Several limitations of this study should be acknowledged. First, this was a radiographic and CT study, and we were unable to assess the correlations between more proper alignment and long-term functional outcome. Second, this was a retrospective study with all inherent limitations and bias. A single experienced surgeon using the same protocol, which decreases some of the confounding factors, managed all patients. However, the fact that only one surgeon performed all CAS-TKAs is another limitation. Third, only 90 knees with preoperative MA ≥ 15° varus and 54 knees with preoperative MA ≥ 10° valgus were studied. However, it would be difficult to perform a randomized controlled trial comparing CAS-TKA to conventional TKA because of the relative rarity of these deformities in patients undergoing TKA. Fourth, the current study focused on measured resection TKAs with or without assistance in navigation.

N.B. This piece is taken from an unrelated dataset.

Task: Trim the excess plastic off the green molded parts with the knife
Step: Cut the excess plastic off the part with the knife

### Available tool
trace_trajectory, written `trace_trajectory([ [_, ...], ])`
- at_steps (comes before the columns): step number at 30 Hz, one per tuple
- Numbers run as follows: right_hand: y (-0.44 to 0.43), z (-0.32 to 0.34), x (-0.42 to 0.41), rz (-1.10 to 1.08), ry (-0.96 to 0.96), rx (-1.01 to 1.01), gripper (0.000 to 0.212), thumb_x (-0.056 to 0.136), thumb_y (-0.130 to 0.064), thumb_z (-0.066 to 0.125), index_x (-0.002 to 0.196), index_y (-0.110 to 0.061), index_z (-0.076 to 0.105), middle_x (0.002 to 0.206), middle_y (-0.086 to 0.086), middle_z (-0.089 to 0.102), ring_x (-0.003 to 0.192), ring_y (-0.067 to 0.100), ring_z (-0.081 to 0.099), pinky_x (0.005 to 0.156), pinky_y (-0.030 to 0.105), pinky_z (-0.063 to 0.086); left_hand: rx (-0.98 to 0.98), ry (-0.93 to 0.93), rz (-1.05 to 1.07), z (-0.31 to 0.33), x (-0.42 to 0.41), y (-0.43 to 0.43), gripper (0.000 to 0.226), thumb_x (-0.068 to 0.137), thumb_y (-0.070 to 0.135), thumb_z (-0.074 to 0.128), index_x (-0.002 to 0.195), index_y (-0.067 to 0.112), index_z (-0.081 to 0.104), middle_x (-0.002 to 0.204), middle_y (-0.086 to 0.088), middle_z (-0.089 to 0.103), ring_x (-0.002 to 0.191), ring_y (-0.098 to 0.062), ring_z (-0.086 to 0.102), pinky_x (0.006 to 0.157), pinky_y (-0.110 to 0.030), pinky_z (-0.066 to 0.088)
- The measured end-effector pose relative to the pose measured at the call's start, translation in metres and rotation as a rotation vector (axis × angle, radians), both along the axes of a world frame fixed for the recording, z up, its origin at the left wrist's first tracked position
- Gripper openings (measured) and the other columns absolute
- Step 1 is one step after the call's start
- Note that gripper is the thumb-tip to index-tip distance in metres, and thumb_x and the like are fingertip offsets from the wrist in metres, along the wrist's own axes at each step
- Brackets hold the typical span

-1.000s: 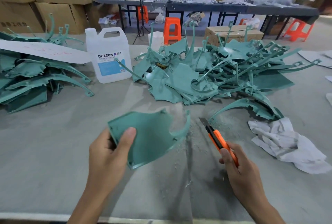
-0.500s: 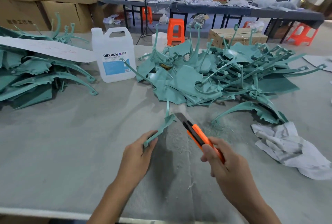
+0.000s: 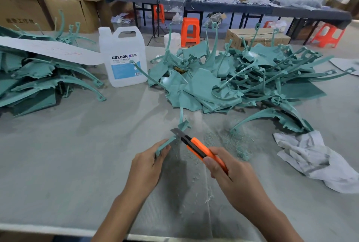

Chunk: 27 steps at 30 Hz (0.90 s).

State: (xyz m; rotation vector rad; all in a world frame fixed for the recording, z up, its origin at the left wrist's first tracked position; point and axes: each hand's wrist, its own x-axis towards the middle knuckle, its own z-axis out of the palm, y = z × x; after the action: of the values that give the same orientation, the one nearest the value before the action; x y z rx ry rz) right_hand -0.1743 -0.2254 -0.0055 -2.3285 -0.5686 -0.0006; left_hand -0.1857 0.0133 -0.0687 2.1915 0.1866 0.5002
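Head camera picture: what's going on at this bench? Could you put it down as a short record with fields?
Holding: left hand pinches a green part, held on edge above the table
Cutting: right hand grips an orange knife, blade against the part
Piles: big heap of green parts behind the hands; smaller heap at far left
Debris: green shavings right of the knife
Nearby: white jug, crumpled rag
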Motion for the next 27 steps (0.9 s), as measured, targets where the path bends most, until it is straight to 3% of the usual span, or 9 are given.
trace_trajectory([
  [4,0.0,-0.004,0.027,-0.113,-0.062,-0.08,0.038,0.096,-0.061,0.035,0.115,-0.036,0.057,0.058,-0.004,0.056,0.05,0.011,0.055,0.051,0.033,0.044,0.065,-0.016,-0.006,0.003,0.001,-0.001,0.054,0.091,0.064,0.036,0.128,0.039,0.066,0.087,0.013,0.074,0.084,-0.008,0.061,0.065,-0.003,0.041],
  [9,0.0,0.001,0.051,-0.192,-0.095,-0.161,0.029,0.102,-0.052,0.039,0.113,-0.032,0.056,0.059,-0.003,0.056,0.052,0.014,0.055,0.051,0.038,0.045,0.025,0.039,0.052,0.004,0.003,0.004,0.054,0.094,0.062,0.04,0.119,0.027,0.072,0.056,0.027,0.056,0.06,0.002,0.055,0.053,-0.01,0.038],
  [12,-0.008,0.001,0.045,-0.191,-0.062,-0.054,0.034,0.098,-0.061,0.037,0.113,-0.038,0.057,0.062,-0.002,0.062,0.054,0.01,0.058,0.056,0.039,0.05,0.015,0.058,0.06,0.004,0.005,0.004,0.059,0.091,0.065,0.039,0.118,0.024,0.073,0.058,0.024,0.057,0.061,-0.001,0.057,0.052,-0.011,0.037],
  [17,0.005,-0.004,0.007,-0.072,-0.034,0.091,0.031,0.09,-0.075,0.035,0.105,-0.055,0.054,0.068,-0.008,0.065,0.053,0.009,0.059,0.049,0.028,0.045,0.006,0.077,0.082,0.003,0.007,0.005,0.064,0.089,0.066,0.037,0.114,0.02,0.074,0.071,0.019,0.063,0.073,-0.018,0.062,0.056,-0.014,0.036],
  [22,0.015,-0.004,-0.002,-0.015,-0.003,0.17,0.03,0.09,-0.074,0.038,0.104,-0.054,0.056,0.069,-0.006,0.065,0.051,0.011,0.057,0.048,0.028,0.044,0.022,0.109,0.085,0.004,0.007,0.004,0.065,0.088,0.067,0.034,0.108,0.019,0.073,0.062,0.022,0.055,0.064,-0.01,0.055,0.053,-0.012,0.035],
  [27,0.017,-0.007,0.001,-0.003,0.015,0.171,0.03,0.088,-0.074,0.038,0.103,-0.053,0.054,0.071,-0.003,0.065,0.05,0.014,0.057,0.051,0.035,0.047,0.029,0.105,0.065,0.004,0.007,0.004,0.069,0.087,0.068,0.032,0.118,0.02,0.071,0.079,0.007,0.068,0.078,-0.023,0.064,0.066,-0.033,0.048],
])
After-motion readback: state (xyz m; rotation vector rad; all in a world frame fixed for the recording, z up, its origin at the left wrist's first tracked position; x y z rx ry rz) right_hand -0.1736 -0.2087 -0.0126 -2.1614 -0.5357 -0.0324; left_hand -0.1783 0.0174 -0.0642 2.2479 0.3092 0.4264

There were no patients treated using a gap balancing technique; thus, we are unable to comment on whether CAS-TKA would have the similar advantage in this case. Finally, when performing TKA in patients with advanced deformities of the knee, an intramedullary tibial guide can be advantageous. In this study, however, all conventional TKAs and CAS-TKAs were performed with extramedullary tibial guidance.

Conclusions

In conclusion, CAS-TKA improved the rotational alignment of the femoral component in the advanced valgus knee. Rotational malalignment of the TKA component in the valgus knee occurred in 25 % of the cases using conventional instrumentation, and it could be improved to 7.7 % by CAS-TKA. CAS-TKA appears to be an effective method to properly provide rotational alignment of the femoral component in patients with advanced genu valgum deformity.